ちなみにこの年1982年に矢野顕子と坂本龍一は、正式に結婚している。この二人の間には、すでに2年前に長女美雨が生まれていたのではあるが。この結婚を記念してのテレながらの一曲というところか。

10 どんなときも どんなときも どんなときも

詞を糸井重里と共作したオリンパスのCMソング(CMで歌っていたのは鈴木慶一とのこと)。
曲は前半と後半に分かれていて、前半がたぶんCMに使われていた部分なのだろう。繰り返される「すこしだけ 君は僕のもの」という詞には、何となくコピー・ライターっぽいセンスを感じる。
ところが「どんなときも どんなときも…君は すてきだよ」と繰り返される後半が、がぜんよい。
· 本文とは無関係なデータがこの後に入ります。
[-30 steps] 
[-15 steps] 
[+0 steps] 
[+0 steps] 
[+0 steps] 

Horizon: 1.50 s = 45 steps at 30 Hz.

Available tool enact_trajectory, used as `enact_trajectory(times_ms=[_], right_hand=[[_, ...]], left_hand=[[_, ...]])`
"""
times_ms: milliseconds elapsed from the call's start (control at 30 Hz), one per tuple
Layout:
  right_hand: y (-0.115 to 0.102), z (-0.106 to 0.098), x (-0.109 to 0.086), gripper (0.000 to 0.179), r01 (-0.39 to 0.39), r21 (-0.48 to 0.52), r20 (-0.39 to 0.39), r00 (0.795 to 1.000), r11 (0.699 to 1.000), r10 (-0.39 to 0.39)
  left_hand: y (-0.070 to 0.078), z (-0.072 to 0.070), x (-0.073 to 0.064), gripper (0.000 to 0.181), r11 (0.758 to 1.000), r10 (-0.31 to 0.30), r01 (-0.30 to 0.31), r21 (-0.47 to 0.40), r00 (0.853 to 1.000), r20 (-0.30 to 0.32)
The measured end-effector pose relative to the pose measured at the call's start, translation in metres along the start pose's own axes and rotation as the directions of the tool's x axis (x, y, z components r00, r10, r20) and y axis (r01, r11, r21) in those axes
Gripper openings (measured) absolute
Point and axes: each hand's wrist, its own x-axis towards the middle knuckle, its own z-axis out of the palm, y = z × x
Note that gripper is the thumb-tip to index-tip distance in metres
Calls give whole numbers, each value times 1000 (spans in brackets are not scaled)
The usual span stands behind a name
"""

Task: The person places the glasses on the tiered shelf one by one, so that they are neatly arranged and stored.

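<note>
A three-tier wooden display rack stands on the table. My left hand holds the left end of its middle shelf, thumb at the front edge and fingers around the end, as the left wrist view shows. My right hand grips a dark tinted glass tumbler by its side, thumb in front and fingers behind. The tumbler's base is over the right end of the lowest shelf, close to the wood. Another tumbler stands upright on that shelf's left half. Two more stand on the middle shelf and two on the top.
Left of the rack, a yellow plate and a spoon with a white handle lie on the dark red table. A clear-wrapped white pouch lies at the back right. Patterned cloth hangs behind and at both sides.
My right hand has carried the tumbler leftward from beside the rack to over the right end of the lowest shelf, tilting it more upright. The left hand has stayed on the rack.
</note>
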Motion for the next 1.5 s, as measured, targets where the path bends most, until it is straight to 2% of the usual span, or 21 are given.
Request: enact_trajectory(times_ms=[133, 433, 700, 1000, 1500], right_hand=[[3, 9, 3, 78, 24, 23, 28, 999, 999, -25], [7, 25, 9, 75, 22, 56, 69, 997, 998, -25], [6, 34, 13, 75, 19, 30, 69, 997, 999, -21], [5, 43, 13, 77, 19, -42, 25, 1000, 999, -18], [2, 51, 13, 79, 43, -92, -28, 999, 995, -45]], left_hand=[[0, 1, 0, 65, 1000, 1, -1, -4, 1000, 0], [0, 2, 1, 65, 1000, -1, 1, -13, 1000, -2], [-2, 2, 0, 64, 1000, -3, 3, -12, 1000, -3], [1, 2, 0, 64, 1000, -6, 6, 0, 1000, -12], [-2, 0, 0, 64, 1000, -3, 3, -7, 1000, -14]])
この切ない詞に導かれて演奏は盛り上がり揺らぐようなスライド・ギターとともにゆっくりとフェイド・アウトしていく。

11 Good Night

高橋悠治作曲。寄り添うような矢野とデヴィッド・シルヴィアンとのデュエット。ピアノとのユニゾンが麗しい。至福感に満ちた静かなひと時だ。

1 件のコメント:

  1. 急に懐かしくなってAmazonでこのCDを買いました。
    届くのが待ちきれなくてYouTubeで聴きながら読んでます。
    大好きなアルバムでしたが、解説を読んで
    「うんうん、なるほど。そうだったのか!」と思うことだらけ。
    ありがとうございました。